* Required action *
The answer must be a single number: how many lines of the records below contain "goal".

━━ Material shown ━━

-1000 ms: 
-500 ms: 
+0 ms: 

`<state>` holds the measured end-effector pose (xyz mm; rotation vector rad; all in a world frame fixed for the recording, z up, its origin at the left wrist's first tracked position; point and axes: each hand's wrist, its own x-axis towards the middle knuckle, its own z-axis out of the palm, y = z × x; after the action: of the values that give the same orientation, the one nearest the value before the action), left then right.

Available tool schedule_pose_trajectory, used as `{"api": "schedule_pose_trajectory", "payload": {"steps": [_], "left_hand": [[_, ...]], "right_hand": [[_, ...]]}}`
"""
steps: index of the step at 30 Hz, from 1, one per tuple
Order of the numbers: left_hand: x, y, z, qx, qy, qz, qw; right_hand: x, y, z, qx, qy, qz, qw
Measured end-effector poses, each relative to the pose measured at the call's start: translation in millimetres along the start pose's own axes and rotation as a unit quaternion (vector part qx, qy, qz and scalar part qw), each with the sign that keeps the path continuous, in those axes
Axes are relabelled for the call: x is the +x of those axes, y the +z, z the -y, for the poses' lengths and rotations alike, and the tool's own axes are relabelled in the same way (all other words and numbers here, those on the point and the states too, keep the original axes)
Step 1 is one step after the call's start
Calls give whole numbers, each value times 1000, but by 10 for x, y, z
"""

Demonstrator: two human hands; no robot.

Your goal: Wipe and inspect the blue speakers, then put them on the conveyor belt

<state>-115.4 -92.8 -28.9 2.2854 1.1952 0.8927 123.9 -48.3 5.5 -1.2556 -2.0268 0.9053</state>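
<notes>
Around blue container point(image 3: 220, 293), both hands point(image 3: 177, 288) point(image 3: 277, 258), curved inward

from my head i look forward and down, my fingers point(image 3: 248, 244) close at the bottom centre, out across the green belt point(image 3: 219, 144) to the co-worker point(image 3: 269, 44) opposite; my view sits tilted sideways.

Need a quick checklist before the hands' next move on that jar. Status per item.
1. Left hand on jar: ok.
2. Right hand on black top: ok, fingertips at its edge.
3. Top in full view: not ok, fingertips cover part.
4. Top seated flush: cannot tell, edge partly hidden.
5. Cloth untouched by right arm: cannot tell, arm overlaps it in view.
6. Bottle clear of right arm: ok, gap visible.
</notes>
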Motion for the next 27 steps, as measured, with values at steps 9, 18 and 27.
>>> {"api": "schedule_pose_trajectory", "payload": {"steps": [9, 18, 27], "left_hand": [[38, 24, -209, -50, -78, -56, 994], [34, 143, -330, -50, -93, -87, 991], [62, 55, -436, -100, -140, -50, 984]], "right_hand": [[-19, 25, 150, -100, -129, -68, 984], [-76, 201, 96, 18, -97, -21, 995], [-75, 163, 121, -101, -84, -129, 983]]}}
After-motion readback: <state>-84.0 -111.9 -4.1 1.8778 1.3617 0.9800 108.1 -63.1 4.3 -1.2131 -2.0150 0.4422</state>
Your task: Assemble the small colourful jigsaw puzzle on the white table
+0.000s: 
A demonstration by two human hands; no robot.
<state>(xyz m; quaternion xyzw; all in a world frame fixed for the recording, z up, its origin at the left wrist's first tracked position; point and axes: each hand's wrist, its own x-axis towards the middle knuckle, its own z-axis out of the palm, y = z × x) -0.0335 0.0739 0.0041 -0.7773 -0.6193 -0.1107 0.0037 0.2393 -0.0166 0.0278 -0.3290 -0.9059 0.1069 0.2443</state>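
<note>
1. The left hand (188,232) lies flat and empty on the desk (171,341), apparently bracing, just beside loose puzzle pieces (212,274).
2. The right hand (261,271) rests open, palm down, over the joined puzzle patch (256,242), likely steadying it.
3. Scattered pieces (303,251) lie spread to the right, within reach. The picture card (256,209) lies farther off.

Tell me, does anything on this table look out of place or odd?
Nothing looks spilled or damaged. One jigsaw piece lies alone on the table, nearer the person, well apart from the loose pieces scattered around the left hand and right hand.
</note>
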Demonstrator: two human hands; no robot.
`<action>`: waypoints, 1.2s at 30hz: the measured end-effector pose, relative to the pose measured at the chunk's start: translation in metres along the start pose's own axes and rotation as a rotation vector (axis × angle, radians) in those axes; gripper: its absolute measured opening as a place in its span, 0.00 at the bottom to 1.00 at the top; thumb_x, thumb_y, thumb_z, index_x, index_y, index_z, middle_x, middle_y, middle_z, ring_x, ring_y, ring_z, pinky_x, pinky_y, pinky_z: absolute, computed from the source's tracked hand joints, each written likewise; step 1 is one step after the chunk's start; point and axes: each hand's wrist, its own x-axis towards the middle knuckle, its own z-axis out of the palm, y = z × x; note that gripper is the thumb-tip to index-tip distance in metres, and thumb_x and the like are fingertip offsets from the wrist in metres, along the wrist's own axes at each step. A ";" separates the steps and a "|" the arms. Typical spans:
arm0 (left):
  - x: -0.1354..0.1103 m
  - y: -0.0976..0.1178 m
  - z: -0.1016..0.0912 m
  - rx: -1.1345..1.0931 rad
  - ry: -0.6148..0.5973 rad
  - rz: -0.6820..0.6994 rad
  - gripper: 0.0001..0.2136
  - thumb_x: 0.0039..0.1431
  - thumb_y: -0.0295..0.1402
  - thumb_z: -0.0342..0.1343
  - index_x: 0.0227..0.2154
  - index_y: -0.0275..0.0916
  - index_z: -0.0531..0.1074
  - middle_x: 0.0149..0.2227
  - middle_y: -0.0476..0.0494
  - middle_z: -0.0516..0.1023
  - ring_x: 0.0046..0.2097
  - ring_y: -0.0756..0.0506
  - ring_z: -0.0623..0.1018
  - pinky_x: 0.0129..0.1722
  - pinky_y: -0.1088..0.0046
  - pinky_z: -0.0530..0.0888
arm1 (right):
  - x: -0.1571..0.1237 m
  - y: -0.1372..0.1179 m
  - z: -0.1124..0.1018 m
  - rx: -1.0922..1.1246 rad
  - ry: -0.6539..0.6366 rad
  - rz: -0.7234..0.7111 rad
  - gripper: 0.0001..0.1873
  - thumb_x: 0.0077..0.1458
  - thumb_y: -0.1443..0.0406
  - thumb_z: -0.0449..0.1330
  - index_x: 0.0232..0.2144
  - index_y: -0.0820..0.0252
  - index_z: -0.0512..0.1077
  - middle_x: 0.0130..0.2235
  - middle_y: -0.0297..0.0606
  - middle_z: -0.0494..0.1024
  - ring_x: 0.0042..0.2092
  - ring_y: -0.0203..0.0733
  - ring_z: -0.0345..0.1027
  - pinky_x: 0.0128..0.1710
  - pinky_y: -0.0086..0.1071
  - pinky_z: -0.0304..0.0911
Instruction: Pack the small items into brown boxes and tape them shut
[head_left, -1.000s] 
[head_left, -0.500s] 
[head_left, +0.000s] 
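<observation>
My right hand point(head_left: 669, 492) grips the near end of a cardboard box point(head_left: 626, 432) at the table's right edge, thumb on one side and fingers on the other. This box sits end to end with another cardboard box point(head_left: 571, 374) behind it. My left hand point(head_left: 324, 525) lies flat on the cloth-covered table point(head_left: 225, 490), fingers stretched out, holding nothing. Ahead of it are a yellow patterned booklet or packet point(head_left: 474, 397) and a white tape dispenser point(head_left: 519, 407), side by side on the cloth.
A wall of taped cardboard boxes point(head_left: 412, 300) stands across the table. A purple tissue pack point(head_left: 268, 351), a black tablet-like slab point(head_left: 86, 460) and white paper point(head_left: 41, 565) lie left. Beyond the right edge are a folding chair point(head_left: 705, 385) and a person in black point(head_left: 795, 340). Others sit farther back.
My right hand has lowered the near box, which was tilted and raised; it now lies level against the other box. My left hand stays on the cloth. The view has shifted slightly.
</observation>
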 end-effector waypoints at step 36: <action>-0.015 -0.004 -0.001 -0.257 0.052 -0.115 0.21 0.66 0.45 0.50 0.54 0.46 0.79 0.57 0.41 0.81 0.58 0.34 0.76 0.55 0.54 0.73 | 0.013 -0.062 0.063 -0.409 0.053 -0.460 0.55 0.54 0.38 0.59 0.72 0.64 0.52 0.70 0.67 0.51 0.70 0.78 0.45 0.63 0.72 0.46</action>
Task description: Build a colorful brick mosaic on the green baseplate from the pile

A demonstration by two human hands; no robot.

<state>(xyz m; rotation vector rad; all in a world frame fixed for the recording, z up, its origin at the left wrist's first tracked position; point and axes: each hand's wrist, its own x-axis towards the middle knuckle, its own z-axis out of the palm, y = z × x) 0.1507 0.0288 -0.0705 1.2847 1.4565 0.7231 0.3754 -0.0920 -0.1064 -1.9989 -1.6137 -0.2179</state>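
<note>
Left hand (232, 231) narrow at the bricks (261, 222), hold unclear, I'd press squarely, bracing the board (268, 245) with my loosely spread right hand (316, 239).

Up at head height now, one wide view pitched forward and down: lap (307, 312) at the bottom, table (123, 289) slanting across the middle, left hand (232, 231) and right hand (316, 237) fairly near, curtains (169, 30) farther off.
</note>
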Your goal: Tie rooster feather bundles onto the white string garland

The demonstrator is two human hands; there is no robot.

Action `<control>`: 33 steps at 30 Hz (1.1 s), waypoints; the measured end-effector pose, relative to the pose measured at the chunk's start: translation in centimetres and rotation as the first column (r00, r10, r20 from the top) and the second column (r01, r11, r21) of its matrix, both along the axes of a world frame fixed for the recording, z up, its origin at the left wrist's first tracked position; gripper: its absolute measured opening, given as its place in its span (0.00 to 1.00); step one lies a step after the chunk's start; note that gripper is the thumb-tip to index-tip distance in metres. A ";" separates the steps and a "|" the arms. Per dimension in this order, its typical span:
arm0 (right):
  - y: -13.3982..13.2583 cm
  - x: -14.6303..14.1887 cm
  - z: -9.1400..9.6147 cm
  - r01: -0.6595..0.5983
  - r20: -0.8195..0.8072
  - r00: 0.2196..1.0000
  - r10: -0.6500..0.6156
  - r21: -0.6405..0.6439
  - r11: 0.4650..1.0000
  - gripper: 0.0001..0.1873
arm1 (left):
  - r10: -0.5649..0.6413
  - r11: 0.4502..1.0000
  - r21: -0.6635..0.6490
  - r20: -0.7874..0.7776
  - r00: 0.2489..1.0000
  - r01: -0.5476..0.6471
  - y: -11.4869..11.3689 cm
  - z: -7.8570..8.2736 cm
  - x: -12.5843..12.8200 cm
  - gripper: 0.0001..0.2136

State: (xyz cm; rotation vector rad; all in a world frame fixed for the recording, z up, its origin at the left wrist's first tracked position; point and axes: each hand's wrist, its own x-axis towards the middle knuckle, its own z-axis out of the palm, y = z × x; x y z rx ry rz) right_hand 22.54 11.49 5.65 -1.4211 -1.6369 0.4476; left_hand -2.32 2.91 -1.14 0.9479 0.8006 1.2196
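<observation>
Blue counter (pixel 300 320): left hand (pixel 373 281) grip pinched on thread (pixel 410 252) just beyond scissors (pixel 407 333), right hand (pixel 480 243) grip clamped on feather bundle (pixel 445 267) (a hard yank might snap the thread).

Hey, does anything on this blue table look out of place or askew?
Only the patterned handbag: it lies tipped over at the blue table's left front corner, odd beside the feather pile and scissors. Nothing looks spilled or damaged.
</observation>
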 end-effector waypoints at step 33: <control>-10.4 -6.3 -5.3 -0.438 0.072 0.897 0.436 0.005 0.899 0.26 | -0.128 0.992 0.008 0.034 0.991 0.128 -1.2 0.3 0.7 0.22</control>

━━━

* Reply *
2